**Goal of the exercise**
Every line below that has the word "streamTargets" counts once; report how many lines that makes, with no other words.

**Material shown**
== Segment start ==

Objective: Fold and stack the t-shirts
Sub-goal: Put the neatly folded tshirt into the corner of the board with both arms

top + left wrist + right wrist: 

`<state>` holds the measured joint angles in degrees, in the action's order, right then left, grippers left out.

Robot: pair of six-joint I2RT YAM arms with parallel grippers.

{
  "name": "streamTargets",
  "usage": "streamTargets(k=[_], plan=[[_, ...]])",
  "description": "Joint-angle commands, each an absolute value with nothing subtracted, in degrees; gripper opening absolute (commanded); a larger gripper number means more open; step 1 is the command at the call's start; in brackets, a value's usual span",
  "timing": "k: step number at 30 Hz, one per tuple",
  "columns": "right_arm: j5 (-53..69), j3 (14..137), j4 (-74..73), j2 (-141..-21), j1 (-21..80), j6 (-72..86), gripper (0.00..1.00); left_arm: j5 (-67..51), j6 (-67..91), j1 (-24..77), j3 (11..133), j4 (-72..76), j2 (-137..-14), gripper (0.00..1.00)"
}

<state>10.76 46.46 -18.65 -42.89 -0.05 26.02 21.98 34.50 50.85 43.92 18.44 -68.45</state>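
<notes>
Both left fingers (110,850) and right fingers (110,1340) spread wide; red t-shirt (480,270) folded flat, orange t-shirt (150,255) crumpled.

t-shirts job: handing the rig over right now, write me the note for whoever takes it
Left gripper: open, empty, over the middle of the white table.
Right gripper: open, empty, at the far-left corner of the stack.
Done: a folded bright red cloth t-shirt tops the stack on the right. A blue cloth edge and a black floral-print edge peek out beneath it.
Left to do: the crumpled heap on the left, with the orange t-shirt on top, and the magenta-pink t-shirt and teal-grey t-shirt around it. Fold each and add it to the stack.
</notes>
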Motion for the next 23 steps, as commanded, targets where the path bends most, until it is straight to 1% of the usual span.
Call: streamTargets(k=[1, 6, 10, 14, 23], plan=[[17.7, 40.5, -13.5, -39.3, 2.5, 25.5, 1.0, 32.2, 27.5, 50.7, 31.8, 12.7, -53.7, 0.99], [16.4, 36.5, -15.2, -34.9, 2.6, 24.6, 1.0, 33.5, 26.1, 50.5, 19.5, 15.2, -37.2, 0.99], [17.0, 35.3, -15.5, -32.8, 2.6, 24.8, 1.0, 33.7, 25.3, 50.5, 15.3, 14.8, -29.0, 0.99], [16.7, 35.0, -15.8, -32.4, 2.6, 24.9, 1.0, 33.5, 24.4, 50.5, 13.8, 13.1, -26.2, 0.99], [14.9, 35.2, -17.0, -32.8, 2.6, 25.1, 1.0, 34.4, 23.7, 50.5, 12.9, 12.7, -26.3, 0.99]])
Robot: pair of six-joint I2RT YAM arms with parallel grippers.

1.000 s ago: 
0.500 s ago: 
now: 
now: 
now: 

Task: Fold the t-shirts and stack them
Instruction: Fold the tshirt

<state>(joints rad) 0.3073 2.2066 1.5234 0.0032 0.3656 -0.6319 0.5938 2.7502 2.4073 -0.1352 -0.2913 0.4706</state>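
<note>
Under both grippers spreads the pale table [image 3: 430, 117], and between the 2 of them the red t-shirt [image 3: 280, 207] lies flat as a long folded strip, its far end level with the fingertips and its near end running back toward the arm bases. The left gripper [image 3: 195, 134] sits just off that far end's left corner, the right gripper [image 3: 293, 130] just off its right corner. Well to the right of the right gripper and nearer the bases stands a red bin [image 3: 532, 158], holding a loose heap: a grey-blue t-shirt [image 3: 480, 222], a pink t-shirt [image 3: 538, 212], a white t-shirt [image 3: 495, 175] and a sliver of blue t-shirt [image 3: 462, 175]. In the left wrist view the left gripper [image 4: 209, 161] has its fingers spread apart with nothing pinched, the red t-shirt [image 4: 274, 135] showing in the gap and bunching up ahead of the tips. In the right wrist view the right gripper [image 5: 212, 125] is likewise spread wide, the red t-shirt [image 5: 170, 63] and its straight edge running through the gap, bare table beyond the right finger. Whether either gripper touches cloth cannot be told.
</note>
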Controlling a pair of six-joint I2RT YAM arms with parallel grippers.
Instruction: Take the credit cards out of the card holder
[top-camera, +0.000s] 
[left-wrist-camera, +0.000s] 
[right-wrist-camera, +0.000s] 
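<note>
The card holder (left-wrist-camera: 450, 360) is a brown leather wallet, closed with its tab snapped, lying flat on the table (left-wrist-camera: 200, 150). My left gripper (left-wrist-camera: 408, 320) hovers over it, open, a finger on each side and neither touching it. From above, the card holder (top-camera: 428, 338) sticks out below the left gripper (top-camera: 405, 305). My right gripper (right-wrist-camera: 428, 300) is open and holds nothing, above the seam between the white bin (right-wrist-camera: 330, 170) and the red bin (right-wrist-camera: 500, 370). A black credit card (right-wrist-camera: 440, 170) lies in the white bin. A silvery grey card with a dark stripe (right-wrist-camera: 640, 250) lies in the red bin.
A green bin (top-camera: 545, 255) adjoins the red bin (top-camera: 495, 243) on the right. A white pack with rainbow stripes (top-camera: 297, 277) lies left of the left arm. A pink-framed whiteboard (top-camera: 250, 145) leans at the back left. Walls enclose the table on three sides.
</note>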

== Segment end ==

**Finished exercise**
3